Aujourd’hui, en rentrant de cette découverte marquante avec la Turquie, je veux vous raconter quelques légumes qui ont traversé les mers, des océans et les siècles et qui sont devenus des symboles culinaires grâce à l’usage qu’en ont fait les cuisiniers des sultans, aux gestes des agriculteurs et des marchands et à ces millions de femmes qui ont su se les approprier . Des légumes qui ont survécu parce qu’on a su conserver leurs semences, observer et reproduire des croisements fortuits puis, sciemment pensés. Ils ne sont pas uniformes; ni dans leurs variétés ni dans leurs usages. En voici 5 qui, avec la dinde qui a curieusement donné son nom anglais au pays, ont quitté les Amériques pour parfumer des plats apprêtés aux confins de l’Europe et de l’Asie.

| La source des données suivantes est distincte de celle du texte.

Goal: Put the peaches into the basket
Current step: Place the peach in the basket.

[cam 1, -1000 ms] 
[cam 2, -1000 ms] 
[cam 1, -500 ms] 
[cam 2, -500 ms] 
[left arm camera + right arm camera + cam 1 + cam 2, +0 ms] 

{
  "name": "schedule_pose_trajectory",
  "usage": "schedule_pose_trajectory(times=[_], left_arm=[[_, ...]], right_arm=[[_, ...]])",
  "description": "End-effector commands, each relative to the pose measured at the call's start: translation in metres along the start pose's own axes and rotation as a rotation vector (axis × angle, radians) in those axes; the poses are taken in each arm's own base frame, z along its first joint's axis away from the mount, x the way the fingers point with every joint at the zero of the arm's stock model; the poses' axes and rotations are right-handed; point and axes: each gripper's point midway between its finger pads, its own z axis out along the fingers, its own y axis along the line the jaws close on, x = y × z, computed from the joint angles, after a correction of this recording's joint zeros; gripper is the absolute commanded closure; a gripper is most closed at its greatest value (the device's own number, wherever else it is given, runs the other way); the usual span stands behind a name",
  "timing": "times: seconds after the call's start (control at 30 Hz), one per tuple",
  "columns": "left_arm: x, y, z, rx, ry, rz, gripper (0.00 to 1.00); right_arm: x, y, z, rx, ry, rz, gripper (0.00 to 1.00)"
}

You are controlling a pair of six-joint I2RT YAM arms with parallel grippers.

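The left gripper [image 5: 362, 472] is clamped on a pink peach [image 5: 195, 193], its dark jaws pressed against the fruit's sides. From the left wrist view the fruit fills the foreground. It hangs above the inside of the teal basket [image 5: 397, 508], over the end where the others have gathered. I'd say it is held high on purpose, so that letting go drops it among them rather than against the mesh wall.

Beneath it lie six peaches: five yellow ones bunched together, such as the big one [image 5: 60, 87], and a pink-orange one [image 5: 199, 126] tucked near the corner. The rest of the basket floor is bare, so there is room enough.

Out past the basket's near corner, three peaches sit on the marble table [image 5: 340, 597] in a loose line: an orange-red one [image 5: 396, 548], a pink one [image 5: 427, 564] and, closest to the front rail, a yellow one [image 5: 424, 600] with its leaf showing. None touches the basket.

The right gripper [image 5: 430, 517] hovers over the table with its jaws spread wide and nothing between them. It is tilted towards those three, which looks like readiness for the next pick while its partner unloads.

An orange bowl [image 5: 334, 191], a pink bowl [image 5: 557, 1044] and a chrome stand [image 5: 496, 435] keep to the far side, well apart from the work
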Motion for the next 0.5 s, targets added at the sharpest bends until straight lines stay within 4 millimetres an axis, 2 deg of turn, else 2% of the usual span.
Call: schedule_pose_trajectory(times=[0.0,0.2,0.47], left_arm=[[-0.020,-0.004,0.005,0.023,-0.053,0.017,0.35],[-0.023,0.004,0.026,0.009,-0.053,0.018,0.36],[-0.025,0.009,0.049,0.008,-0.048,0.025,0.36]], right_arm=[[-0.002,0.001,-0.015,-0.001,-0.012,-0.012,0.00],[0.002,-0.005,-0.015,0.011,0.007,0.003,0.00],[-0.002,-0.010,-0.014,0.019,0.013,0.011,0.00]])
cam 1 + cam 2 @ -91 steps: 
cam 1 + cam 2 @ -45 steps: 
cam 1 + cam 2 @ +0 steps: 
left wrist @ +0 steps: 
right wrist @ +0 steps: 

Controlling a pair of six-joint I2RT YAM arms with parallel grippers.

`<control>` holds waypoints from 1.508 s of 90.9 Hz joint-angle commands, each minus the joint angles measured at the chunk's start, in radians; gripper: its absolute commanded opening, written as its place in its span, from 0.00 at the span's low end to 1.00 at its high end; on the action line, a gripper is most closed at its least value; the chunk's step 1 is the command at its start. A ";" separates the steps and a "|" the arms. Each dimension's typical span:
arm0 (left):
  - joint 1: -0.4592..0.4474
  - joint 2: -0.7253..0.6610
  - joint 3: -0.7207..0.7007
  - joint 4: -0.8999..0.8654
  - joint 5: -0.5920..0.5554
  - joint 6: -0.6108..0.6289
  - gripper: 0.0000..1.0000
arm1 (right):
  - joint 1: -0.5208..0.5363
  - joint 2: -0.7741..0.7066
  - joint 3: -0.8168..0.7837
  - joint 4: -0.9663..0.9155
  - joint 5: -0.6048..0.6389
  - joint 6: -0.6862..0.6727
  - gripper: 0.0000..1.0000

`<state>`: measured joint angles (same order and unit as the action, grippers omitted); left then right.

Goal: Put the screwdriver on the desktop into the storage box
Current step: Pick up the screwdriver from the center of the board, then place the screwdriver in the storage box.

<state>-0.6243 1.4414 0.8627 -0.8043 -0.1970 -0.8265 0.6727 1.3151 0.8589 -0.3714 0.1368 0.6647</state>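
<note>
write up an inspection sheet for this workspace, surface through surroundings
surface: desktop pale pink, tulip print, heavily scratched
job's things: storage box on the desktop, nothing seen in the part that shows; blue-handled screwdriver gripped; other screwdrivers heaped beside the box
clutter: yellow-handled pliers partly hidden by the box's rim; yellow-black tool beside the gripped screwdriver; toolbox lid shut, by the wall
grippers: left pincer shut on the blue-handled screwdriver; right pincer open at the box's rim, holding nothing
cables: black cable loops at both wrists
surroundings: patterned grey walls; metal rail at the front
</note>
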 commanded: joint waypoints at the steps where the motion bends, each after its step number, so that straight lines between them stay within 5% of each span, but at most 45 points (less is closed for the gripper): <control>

Topkapi est un des grands musées d’Istanbul. Un palais ottoman fabuleux, construit en trois ans, de 1475 à 1478 qu’on peut visiter jusque dans les cuisines. Dans son livre sur la cuisine ottomane (500 years of Ottoman Cuisine, éditions Boyut), Mariana Yerasimos raconte qu’au XVIe siècle, on y compte 60 chefs spécialisés : boulangers, pâtissiers, confiseurs, spécialistes de la cuisson des viandes, du riz, des légumes, 200 personnes les assistaient. Le sultan a sa propre brigade. Idem pour sa mère, ses sœurs et ses filles qui vivent, cloîtrées, au harem. On y nourrit 5 000 personnes quotidiennement au XVIIe siècle. Souvent plus de 2 fois plus les jours de fête et de réceptions officielles. Au moment de la visite du palais, on peut encore contempler des porcelaines de Chine, d’Angleterre, de Sèvres qui ont trôné sur les tables et qui sont remarquablement conservées. Sur un des panneaux, on apprend que sept aliments (la dinde et six végétaux), provenant des Amériques, ont été retrouvés dans les registres. Hormis la dinde que je n’ai vue nulle part, les autres se vendent à l’état frais et sont toujours cuisinés.
Courges et citrouilles
Dans la familles des cucurbitacées, la courge serait apparue la première à la cour ottomane. Les archives parlent de kabagi (qui semble aujourd’hui faire référence à la calebasse), qui signifierait courge égyptienne. S’agirait-il de son précédent lieu de passage avant la Turquie? Elles, ou fort probablement leurs graines, avaient un jour quitté l’Amérique centrale avec les conquistadors espagnols pour migrer jusqu’au fond de la Méditerranée. Début octobre en Cappadoce, on les dirait abandonnées dans les champs dégarnis. Pourtant, par un dimanche de soleil, ils étaient quelques dizaines, occupés à tout nettoyer, désherber les champs pour les aligner avant le passage de la remorque de chargement.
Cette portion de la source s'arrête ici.